Hundred Harmonies files discrimination suit
By Daniel Guerrero
To outsiders, Hundred Harmonies Association of Faith in La Puente appears to be in the business of selling marijuana products. It has a room displaying jars of the substance, according to recent news stories. It appears in online directories as a dispensary. It sells edible marijuana products such as chocolate bars. And law enforcement officials shut down its operations for lacking the required permits.
However, its organizers and members say it has a divine purpose and right to exist. It is a place of worship, they contend.
Similar to the Catholic Church’s use of wine for its sacrament – and even more like the bhang sipped during the Hindu festival of Holi – Hundred Harmonies uses cannabis in church rituals, according to organizers. Hundred Harmonies is one of 16 places of worship belonging to the Association of Sacramental Ministries – a group started in 2017 that uses cannabis for their services, according to Brent David Fraser, one of the founders.
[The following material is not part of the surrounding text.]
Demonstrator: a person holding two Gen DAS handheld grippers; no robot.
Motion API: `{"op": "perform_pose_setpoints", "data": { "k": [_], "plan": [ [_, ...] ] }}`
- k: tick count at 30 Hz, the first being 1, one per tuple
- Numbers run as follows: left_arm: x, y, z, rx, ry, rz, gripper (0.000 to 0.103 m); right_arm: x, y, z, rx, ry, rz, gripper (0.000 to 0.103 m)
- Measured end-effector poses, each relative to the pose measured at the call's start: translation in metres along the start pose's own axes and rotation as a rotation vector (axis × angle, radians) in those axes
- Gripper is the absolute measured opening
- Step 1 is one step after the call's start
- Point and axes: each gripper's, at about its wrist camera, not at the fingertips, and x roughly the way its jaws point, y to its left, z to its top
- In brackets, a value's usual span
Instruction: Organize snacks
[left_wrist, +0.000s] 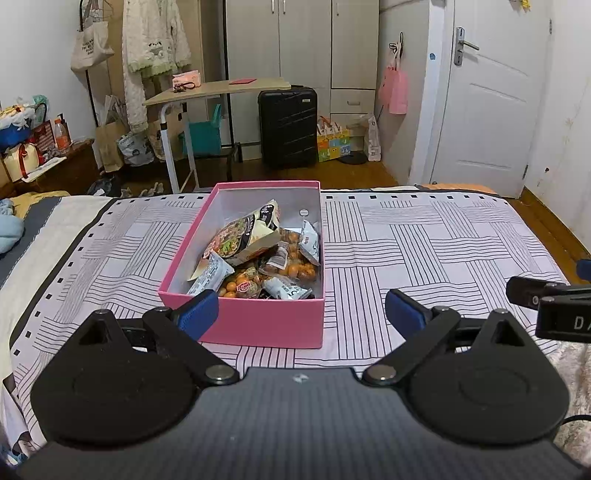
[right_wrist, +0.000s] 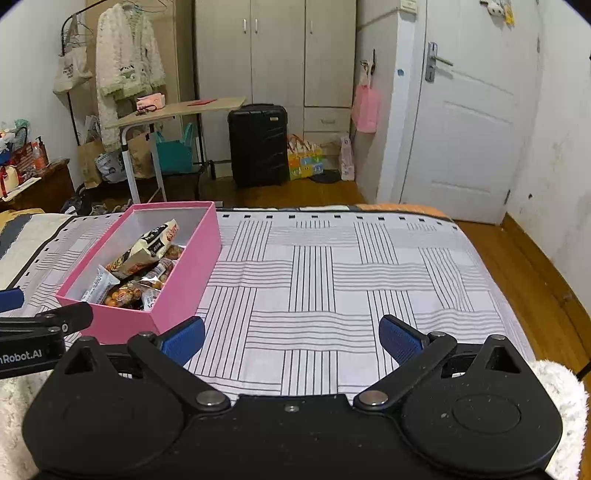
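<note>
Nearest: left gripper (left_wrist: 301, 312) spread wide, nothing between the blue pads (left_wrist: 197, 314); it sits low over the bedsheet (left_wrist: 424, 240), just short of the pink box (left_wrist: 258, 321). Right gripper (right_wrist: 291, 338) likewise released and empty, over bare sheet to the right of the box (right_wrist: 184, 284), well clear of it.

Mid: box rests on the bed, lid off. Snack packets piled inside: large noodle-type pack (left_wrist: 245, 232) on top, small white wrappers (left_wrist: 208, 275) and orange-ball bags (left_wrist: 295, 267) under it. No loose snacks seen on the sheet in either view.

Judgement: snacks appear gathered; remaining step likely tidying the pile or moving the box. Recommend: approach w/ left unit from above, take one packet at its edge, avoid crushing. Steady the box wall w/ right unit; light cardboard may slide on fabric.

Far: wardrobe (left_wrist: 303, 44), black suitcase (left_wrist: 288, 125), door (left_wrist: 491, 92). N/A to task.
</note>
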Motion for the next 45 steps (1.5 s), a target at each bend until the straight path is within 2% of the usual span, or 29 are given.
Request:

“We’re just trying to spread a Christian message… we use it (cannabis) just like wine,” said Hundred Harmonies Rev. James Young Phan.
The association’s members use cannabis for its assumed healing powers and its properties that act as an entheogen – a substance used to produce a non-ordinary state of consciousness for spiritual purposes. Each church operates as most other churches do. They do missionary work such as food drives and clothes drives, Fraser explained.
“It is an open faith,” Fraser said. “You can be anything, there is a place for everybody in this association. We unify religion and religious ideas.”
Since the recreational use of marijuana was legalized throughout California through proposition 64, many California cities have tried to control and limit the number of retail outlets. However, the churches have made it clear they aren’t dispensaries.
A November raid by the Los Angeles County Sheriff’s Department allegedly left Hundred Harmonies with a broken down door and its members arrested and ridiculed by law enforcement, according to a complaint filed in the Superior Court of California in Los Angeles County.
This church claims that its rights have been violated, citing article 1, section 4 of the California Constitution, the “No Discrimination Clause,” which guarantees “free exercise of religion ‘without discrimination of preference’.”
The only possible persecution a church may face is the “legitimacy of its sincerity of marijuana use,” Fraser stated, but he claims the churches have been able to prove so.
Police also raided Sacred Source Sanctuary in San Diego, and the Vault Church of Open Faith claims city officials in Jurupa Valley harassed them and discriminated against them. Both churches belong to the association.
Each is taking action against the respective cities, but the idea of the cannabis churches gives the perception that they are posing as churches to exploit some type of loophole within marijuana laws.
Despite the churches’ claims of sincere usage of marijuana, public perception has yet to change.
“Cases like [Hundred Harmonies] are difficult because there are still stigmas associated with cannabis use, and there are many people who question the validity of cannabis-based religious organizations,” Michael Cindrich, who’s firm, the Law Offices of Michael E. Cindrich, represents Hundred Harmonies.
“This is not a trick,” Fraser said. “It’s what they’re called to do.”
Representatives of both the sheriff’s and San Diego police departments said they are unable to comment on the raids because the incidents are active criminal investigations.